Федоровна, мать Степанки, два года ставила в церкви свечи толстые, яркого пламени, рублевые. А потом потоньше — где их, рублей этих, взять.
Через два года надела черный платок, плакала, билась на холодном церковном полу, молилась. Оплывала, таяла перед образом тоненькая свечка, поставленная за упокой раба Божьего Ильи.
— Господи… Господи-и… Жить как? Научи.
Умела Федоровна мало-мало бабничать. Пригодилось.
Все кусок хлеба в дом. С тех пор стала для многих бабушкой. В тридцать семь лет-то — бабушкой. Го-осподи! Милостивый!
— Не ропщу я, Господи. За грехи наши тяжкие наказуешь… не ропщу я…
Год назад женила Федоровна старшего сына, Савку. Хоть и рано женить, а женила. Крепче привязан будет к дому. Время-то смутное, не доглядишь — уйдет из дому.
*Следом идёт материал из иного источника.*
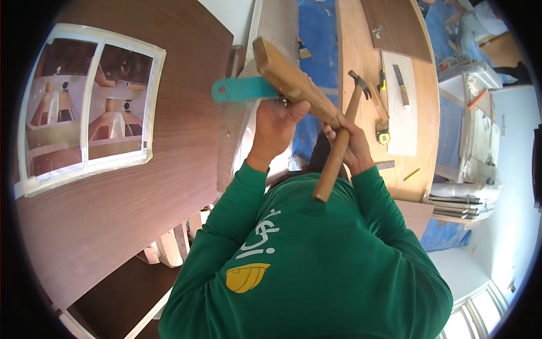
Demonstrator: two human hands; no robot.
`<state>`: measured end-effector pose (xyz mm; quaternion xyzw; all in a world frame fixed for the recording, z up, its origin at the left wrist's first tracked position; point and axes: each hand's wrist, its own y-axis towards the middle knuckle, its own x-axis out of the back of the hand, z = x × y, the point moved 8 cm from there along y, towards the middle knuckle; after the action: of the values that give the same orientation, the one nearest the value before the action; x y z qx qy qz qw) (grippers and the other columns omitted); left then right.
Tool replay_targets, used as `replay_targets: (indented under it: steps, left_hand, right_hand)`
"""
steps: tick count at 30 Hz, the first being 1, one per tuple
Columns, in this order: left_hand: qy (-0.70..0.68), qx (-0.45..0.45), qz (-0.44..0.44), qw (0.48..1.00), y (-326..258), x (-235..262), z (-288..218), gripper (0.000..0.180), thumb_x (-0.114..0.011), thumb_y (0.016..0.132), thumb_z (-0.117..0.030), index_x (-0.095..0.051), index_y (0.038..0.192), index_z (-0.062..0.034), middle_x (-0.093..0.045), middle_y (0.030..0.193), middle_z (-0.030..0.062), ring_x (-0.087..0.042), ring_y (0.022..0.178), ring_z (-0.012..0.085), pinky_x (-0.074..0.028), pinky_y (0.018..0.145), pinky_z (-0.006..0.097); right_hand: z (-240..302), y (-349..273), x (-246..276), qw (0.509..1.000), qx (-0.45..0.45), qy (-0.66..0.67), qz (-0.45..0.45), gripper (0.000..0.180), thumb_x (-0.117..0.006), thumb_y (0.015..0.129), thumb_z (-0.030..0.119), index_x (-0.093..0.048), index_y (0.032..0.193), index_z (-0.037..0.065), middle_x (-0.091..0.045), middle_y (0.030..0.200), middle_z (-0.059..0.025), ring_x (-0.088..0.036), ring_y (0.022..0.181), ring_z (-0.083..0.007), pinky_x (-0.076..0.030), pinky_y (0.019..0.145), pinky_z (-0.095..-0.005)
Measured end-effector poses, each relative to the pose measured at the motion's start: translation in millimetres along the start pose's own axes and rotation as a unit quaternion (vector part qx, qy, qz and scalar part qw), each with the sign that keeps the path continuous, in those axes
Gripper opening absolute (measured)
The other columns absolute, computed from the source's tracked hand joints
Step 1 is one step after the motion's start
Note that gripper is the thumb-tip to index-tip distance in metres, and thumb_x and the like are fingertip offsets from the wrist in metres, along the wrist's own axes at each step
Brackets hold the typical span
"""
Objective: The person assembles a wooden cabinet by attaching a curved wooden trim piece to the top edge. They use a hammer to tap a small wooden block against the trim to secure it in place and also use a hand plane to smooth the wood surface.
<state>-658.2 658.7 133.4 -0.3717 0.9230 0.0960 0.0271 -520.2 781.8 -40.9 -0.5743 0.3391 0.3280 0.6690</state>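
Observation:
A long brown wooden block [305, 85] is tilted in front of my chest. My left hand [276, 127] is closed on its underside, thumb against the wood. A flat turquoise strip [243, 89] with a round hole near its end sticks out leftward from behind the block; how the two join is hidden. My right hand [355, 147] is wrapped around the wooden handle of a claw hammer [332, 166], close to the block's lower end. The hammer's metal head points away from me, and the handle's butt hangs toward my chest.
A wooden workbench [420, 169] on the right carries a yellow tape measure [383, 137], a dark-bladed tool [401, 85], a pencil [411, 174] and a brown panel [398, 28]. A large brown board [186, 101] with taped pictures [90, 101] stands left. A brush [304, 50] lies on blue sheeting [319, 34].

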Motion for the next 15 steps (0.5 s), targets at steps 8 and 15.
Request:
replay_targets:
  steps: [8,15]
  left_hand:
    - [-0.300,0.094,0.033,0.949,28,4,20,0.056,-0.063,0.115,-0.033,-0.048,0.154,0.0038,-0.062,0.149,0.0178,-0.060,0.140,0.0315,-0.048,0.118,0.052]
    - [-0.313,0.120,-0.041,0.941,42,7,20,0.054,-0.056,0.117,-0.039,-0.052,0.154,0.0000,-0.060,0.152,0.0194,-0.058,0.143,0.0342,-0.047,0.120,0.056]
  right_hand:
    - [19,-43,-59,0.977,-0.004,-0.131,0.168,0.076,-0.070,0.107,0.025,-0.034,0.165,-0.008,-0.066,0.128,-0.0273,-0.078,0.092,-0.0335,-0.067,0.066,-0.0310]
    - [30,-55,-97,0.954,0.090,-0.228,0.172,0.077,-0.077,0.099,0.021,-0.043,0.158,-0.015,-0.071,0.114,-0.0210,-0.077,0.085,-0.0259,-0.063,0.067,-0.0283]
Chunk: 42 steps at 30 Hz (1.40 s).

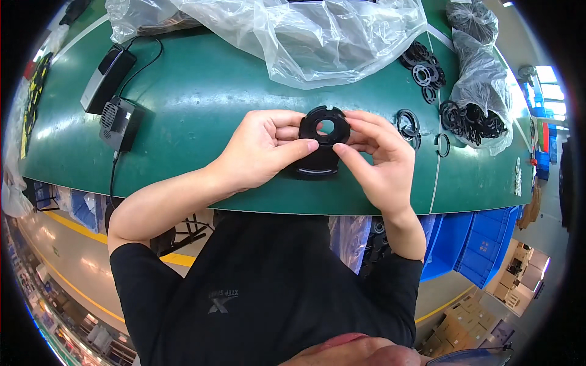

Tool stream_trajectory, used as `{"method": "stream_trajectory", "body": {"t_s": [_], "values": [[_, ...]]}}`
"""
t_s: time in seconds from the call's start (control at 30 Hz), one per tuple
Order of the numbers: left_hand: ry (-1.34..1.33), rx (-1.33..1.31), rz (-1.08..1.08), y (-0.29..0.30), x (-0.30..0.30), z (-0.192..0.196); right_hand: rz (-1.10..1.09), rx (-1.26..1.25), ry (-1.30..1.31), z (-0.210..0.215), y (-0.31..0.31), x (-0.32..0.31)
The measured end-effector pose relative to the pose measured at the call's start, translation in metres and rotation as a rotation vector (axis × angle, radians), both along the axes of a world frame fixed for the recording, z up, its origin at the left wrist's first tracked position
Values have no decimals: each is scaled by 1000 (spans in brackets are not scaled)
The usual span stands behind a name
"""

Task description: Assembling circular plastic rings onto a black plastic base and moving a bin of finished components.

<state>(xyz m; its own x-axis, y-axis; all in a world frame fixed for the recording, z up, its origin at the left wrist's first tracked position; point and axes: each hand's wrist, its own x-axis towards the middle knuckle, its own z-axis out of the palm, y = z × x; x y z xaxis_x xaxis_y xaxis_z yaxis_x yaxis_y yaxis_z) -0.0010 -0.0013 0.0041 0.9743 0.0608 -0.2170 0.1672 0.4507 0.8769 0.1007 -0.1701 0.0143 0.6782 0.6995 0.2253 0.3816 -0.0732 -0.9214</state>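
Left hand and right hand pinch a black, plastic-looking notched ring near the green tabletop's front edge; keep the pressure even.

A green table bears black rings and plastic, probably bagging.
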Motion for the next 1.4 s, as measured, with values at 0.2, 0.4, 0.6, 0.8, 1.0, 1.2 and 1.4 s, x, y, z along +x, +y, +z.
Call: {"method": "stream_trajectory", "body": {"t_s": [0.2,0.4,0.6,0.8,1.0,1.2,1.4], "values": [[-47,21,7,-3,-2,0,10,44,173,2,-2,2],[-103,69,23,-4,-6,1,36,38,137,7,-6,5],[-121,116,13,-4,-7,4,110,-10,-255,6,-6,8],[-125,144,8,-5,-7,1,48,-3,-432,10,-1,0],[-141,123,41,-6,-9,0,5,8,-493,10,1,-6],[-82,70,68,-6,-9,4,9,45,-334,3,1,-11],[-72,64,65,-7,-11,5,111,-21,361,10,-1,-10]]}}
Хоть к этим самым партизанам уйдет. А от жены не так просто. На службу Савку не возьмут — хромает парень.
Ударившие морозы загнали ребятишек в жилье. Заледеневшие окошки пропускают мало света, и в просторной землянке даже в полдень стоит полумрак. По углам прячутся густые тени. Федоровна, мать Степанки, в землянке за старшую. Народу в землянке живет много. Благо уже все большие. Степанка младший, а уже помощник.
Но больше всего в это беспокойное время доставляет забот крестный сын и племянник Федька, рыжий насмешливый парнюга.
Вот и сейчас он вместе со своими дружками Лучкой Губиным и Северькой Громовым ввалился в зимовье. От полушубков парней пахнет свежим морозным днем, остречным сеном, лошадьми.
— Эх, как тут тепло, — крякнул он, раздеваясь. — Погреемся сейчас! Молодец Пегашка.
— Опять бегали?
— Да нет, тетка, старый долг с белого воинства получили, — хохотнул Федька. — И сейчас, не рыдай, мать, во гробе, будем гулять.
Парни разделись, подсели к столу.
— Шибко отчаянные вы, ребята, — не унималась Федоровна. — Поосторожнее вы с ними. Как бы беды не нажить.
— Не бойся, крестная. Ухо мы держим востро. Чуть что — и поминай, как звали.
— Спаси вас Христос, — Федоровна крестит парней. — Забубённые вы головушки. Научили бы лучше ребятишек, как петь Рождество.
— Это мы можем, нам это раз плюнуть, — отозвался Северька. — Степанка, Шурка, идите-ка сюда.
Северька прокашлялся и монотонно начал:
— «Рождество твое, Христе Боже наш». Повторяйте.
Ребята нестройно подтягивали.
— Это значит, и вам и нам, и никто в обиде не будет. Теперь дальше. «Воссияй мира и свет разума». А это я и сам не пойму что к чему. Да и знать-то это, пожалуй, не надо. Одна морока. Вот и поп, не поймешь, что гнусавит. Так и вы: пойте, что на ум взбредет.
— Хватит тебе, бесстыжий, — прервала Северьку Федоровна. — Еще научишь непотребному, богохульник ты эдакий!
Федя и Лучка хохотали.
— Ладно, крестная, он больше не будет.